EXERCISE DESCRIPTION = Nothing outside the range is wanted. Repeat exactly the lines below from the one with "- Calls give" through the one with "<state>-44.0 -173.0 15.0".

SUPPLIED MATERIAL =

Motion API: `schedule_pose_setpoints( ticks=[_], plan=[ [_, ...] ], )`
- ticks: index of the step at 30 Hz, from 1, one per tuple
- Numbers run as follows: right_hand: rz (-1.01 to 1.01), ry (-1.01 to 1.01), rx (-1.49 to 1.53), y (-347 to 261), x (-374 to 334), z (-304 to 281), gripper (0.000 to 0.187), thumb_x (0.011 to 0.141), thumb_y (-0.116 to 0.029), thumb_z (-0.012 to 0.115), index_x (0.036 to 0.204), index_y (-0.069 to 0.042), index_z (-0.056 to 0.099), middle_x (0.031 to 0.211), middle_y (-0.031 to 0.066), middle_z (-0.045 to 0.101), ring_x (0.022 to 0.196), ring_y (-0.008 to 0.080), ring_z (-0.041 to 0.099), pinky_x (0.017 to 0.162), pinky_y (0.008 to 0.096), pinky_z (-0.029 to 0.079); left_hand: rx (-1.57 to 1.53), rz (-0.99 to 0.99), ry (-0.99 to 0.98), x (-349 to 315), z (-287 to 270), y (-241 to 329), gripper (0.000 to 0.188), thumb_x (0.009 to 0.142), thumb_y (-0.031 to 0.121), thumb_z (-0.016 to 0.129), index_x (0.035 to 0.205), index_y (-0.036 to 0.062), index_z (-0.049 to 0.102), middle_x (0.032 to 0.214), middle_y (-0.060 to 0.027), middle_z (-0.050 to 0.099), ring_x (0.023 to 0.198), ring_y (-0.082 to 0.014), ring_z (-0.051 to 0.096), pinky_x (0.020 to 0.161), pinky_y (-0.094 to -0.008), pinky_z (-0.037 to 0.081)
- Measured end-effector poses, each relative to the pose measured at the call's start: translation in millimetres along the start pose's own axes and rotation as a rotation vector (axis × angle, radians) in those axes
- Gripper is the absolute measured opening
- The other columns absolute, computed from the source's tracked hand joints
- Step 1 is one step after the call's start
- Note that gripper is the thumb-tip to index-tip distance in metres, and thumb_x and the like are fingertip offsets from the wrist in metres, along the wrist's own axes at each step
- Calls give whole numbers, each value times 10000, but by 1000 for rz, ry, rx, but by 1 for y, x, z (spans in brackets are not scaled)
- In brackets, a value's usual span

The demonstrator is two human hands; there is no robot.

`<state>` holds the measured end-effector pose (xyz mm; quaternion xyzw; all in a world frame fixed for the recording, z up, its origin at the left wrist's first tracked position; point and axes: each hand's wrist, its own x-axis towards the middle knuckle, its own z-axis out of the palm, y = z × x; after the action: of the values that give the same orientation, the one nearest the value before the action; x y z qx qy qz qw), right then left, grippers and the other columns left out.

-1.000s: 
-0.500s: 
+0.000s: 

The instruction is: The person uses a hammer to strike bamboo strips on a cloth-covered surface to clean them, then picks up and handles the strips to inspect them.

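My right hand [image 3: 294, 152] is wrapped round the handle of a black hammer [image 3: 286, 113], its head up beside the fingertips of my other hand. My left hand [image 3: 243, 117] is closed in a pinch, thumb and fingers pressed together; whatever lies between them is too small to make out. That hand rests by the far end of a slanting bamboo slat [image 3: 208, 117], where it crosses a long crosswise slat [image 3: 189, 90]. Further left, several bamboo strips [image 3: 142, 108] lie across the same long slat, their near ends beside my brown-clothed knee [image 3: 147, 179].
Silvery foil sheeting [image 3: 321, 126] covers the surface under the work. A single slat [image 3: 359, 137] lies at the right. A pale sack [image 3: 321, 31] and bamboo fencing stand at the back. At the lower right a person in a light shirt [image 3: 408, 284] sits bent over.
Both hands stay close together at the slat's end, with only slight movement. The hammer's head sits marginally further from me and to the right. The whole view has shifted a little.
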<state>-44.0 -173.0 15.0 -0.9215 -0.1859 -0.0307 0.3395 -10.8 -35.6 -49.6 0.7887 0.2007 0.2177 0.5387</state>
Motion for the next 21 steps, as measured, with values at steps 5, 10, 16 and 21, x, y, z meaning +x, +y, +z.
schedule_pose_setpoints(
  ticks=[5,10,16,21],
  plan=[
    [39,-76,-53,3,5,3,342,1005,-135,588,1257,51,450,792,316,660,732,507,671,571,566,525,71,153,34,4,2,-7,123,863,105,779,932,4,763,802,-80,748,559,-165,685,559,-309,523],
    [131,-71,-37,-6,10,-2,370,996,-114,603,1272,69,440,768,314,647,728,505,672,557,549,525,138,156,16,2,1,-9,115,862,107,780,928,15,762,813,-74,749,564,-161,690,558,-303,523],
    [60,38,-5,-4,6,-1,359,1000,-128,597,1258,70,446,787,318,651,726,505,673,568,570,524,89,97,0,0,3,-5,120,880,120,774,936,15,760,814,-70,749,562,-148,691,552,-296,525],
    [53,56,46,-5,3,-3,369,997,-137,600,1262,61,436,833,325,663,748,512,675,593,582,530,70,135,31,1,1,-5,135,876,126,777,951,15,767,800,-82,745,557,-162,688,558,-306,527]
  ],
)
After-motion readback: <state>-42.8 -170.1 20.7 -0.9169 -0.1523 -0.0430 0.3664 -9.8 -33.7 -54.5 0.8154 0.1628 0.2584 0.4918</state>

TASK RESULT =
- Calls give whole numbers, each value times 10000, but by 1000 for rz, ry, rx, but by 1 for y, x, z (spans in brackets are not scaled)
- In brackets, a value's usual span

The demonstrator is two human hands; there is no robot.

`<state>` holds the measured end-effector pose (xyz mm; quaternion xyzw; all in a world frame fixed for the recording, z up, its origin at the left wrist's first tracked position; point and axes: each hand's wrist, its own x-axis towards the middle knuckle, its own z-axis out of the palm, y = z × x; after the action: of the values that give the same orientation, the one nearest the value before the action; x y z qx qy qz qw), right then left, grippers and the other columns left out.

-1.000s: 
-0.500s: 
+0.000s: 

The instruction is: The person uses a hammer to strike bamboo strips on a cloth-covered surface to clean them, then picks up and handles the strips to inspect them.

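My right hand [image 3: 294, 152] is wrapped round the handle of a black hammer [image 3: 286, 113], its head up beside the fingertips of my other hand. My left hand [image 3: 243, 117] is closed in a pinch, thumb and fingers pressed together; whatever lies between them is too small to make out. That hand rests by the far end of a slanting bamboo slat [image 3: 208, 117], where it crosses a long crosswise slat [image 3: 189, 90]. Further left, several bamboo strips [image 3: 142, 108] lie across the same long slat, their near ends beside my brown-clothed knee [image 3: 147, 179].
Silvery foil sheeting [image 3: 321, 126] covers the surface under the work. A single slat [image 3: 359, 137] lies at the right. A pale sack [image 3: 321, 31] and bamboo fencing stand at the back. At the lower right a person in a light shirt [image 3: 408, 284] sits bent over.
Both hands stay close together at the slat's end, with only slight movement. The hammer's head sits marginally further from me and to the right. The whole view has shifted a little.
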<state>-44.0 -173.0 15.0 -0.9215 -0.1859 -0.0307 0.3395 -10.8 -35.6 -49.6 0.7887 0.2007 0.2177 0.5387</state>

This exercise has now been finished.